▶ Work to be completed
Only an exact repetition is needed: the lines from the start of the listing below through the line that contains "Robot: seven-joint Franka", pictures omitted.

==========

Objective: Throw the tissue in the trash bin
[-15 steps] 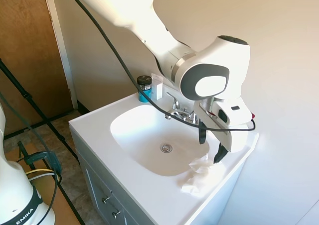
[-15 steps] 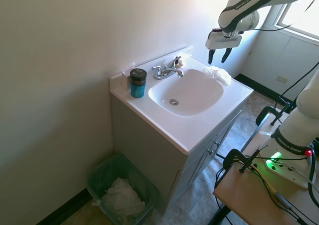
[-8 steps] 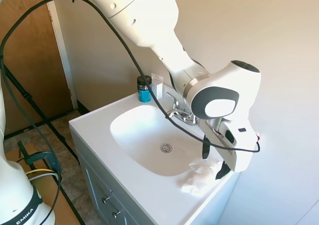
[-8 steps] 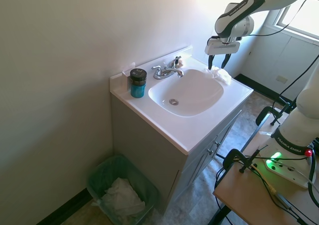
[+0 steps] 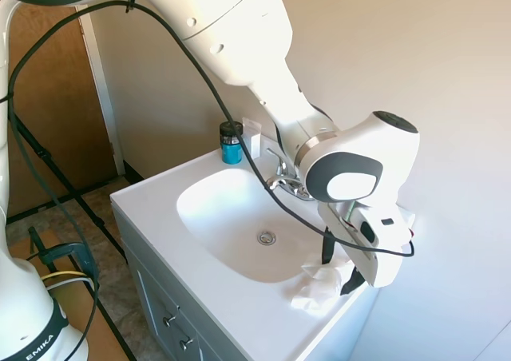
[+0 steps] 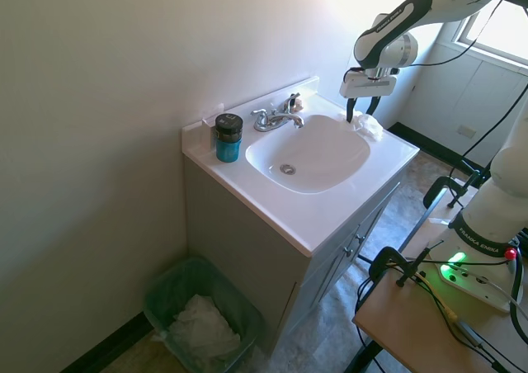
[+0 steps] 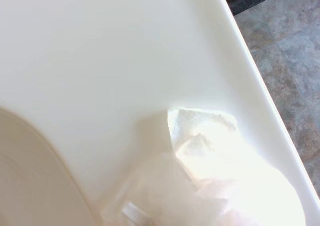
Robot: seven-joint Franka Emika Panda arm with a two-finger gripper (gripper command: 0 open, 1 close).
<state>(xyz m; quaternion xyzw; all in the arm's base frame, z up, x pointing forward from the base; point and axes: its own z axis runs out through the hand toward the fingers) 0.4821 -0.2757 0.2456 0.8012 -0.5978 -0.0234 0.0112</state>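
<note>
first exterior view shows the gripper (image 5: 338, 267) pointing down at the sink counter (image 5: 160, 217), its two dark fingers (image 5: 326, 248) spread apart, one on each side of the crumpled white tissue (image 5: 318, 285). the upper folds of the tissue rise into the gap between the fingers, while most of the paper spills out below and in front of them toward the counter's front edge; whether the fingertips touch the counter cannot be told. second exterior view has the gripper (image 6: 361, 109) standing upright over the same corner, with the tissue (image 6: 368, 126) lying right under and between the fingertips, beside the rim of the basin (image 6: 309, 152). wrist view shows the tissue (image 7: 220, 156) close up, bright and wrinkled, lying on the white counter near its outer edge. well away from the fingers, down on the floor beside the cabinet, stands the green trash bin (image 6: 165, 290), with white paper already in it.
</note>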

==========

▶ Exercise answer
Objective: Throw the tissue in the trash bin
[-15 steps] 
[-15 steps] 
[-8 steps] 
[-8 steps] 
[+0 steps] 
[+0 steps] 
[+0 steps] 
Robot: seven-joint Franka Emika Panda arm with a two-finger gripper (gripper command: 0 open, 1 close).

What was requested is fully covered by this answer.